Looking back on all the above from a 2023 vantage point, I think that, as a community of Internet engineers, we got a lot right, but that today there's way more that needs to be done to better protect the security and privacy of people who use the Internet. In particular, we (the technical community) haven't done nearly as good a job at countering surveillance capitalism [Zubhoff2019
], which has exploded in the last decade. In part, that's because many of the problems are outside of the scope of bodies such as the IETF. For example, intrusive backend sharing of people's data for advertising purposes can't really be mitigated via Internet protocols.
However, I also think that the real annoyance felt with respect to the Snowden revelations is (in general) not felt nearly as much when it comes to the legal but hugely privacy-invasive activities of major employers of Internet engineers.
It's noteworthy that RFC 7258
doesn't consider that bad actors are limited to governments, and personally, I think many advertising industry schemes for collecting data are egregious examples of pervasive monitoring and hence ought also be considered an attack on the Internet that ought be mitigated where possible. However, the Internet technical community clearly hasn't acted in that way over the last decade.

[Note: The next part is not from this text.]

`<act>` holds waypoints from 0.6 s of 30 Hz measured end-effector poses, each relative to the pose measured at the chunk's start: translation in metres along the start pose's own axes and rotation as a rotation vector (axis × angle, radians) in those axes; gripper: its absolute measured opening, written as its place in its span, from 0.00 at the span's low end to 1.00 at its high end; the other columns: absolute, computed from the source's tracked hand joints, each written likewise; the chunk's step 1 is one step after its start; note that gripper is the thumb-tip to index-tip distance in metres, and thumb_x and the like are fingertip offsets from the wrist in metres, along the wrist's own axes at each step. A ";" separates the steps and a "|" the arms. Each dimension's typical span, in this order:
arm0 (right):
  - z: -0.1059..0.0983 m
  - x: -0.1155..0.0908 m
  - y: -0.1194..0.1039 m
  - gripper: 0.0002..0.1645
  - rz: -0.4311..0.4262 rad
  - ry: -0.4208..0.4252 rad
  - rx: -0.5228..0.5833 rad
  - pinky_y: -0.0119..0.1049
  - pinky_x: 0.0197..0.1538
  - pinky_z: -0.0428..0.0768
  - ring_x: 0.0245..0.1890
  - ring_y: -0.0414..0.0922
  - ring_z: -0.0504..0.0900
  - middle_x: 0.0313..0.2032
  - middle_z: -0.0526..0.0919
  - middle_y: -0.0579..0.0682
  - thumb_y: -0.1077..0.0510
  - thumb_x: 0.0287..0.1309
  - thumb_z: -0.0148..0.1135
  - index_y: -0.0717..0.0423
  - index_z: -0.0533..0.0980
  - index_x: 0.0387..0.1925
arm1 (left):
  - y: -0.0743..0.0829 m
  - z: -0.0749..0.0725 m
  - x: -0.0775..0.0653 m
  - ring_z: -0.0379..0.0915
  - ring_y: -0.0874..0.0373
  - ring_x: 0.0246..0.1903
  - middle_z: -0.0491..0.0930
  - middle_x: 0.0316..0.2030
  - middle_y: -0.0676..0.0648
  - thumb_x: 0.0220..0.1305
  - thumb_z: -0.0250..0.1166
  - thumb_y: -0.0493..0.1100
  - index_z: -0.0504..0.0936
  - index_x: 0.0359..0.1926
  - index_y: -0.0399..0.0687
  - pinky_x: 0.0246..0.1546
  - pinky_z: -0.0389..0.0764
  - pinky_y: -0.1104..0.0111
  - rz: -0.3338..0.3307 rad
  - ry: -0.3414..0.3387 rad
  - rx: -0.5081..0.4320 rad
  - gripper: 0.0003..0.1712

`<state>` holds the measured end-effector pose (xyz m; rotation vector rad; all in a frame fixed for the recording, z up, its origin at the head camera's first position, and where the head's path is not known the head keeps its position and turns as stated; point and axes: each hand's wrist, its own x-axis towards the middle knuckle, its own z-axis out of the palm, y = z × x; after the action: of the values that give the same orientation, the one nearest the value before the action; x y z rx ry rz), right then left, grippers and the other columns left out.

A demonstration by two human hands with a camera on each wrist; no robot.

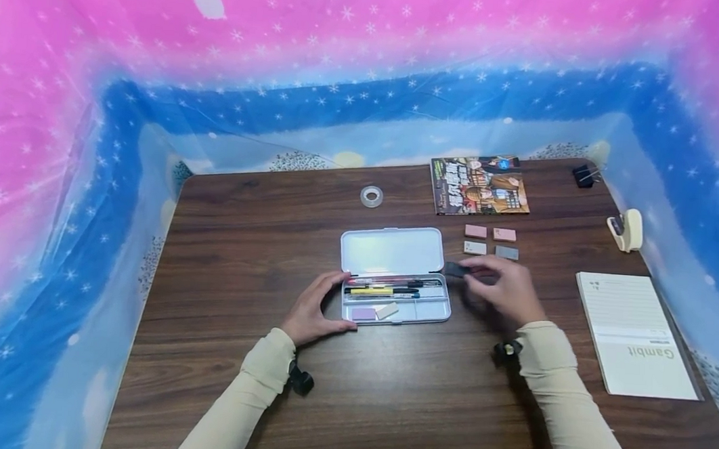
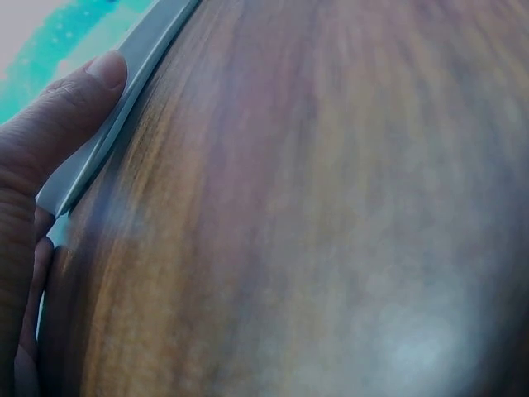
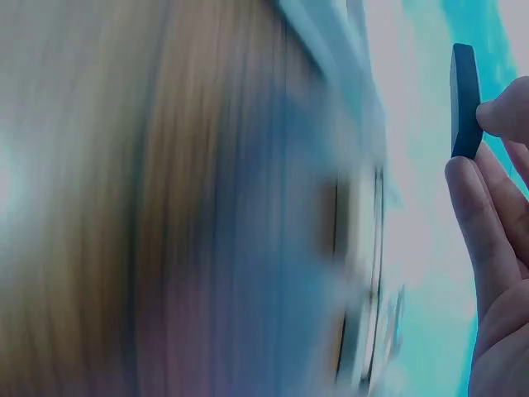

Perhaps that indicates that Internet engineers and the bodies in which they congregate need to place much more emphasis on standards for ethical behaviour than has been the case for the first half-century of the Internet. And while it would be good to see the current leaders of Internet bodies work to make progress in that regard, at the time of writing, it sadly seems more likely that government regulators will be the ones to try force better behaviour. That of course comes with a significant risk of having regulations that stymie the kind of permissionless innovation that characterised many earlier Internet successes.
So while we got a lot right in our reaction to Snowden's revelations, currently, we have a "worse" Internet. Nonetheless, I do still hope to see a sea change there, as the importance of real Internet security and privacy for people becomes utterly obvious to all, even the most hard-core capitalists and government signals intelligence agencies. That may seem naive, but I remain optimistic that, as a fact-based community, we (and eventually our employers) will recognise that the lesser risk is to honestly aim to provide the best security and privacy practically possible.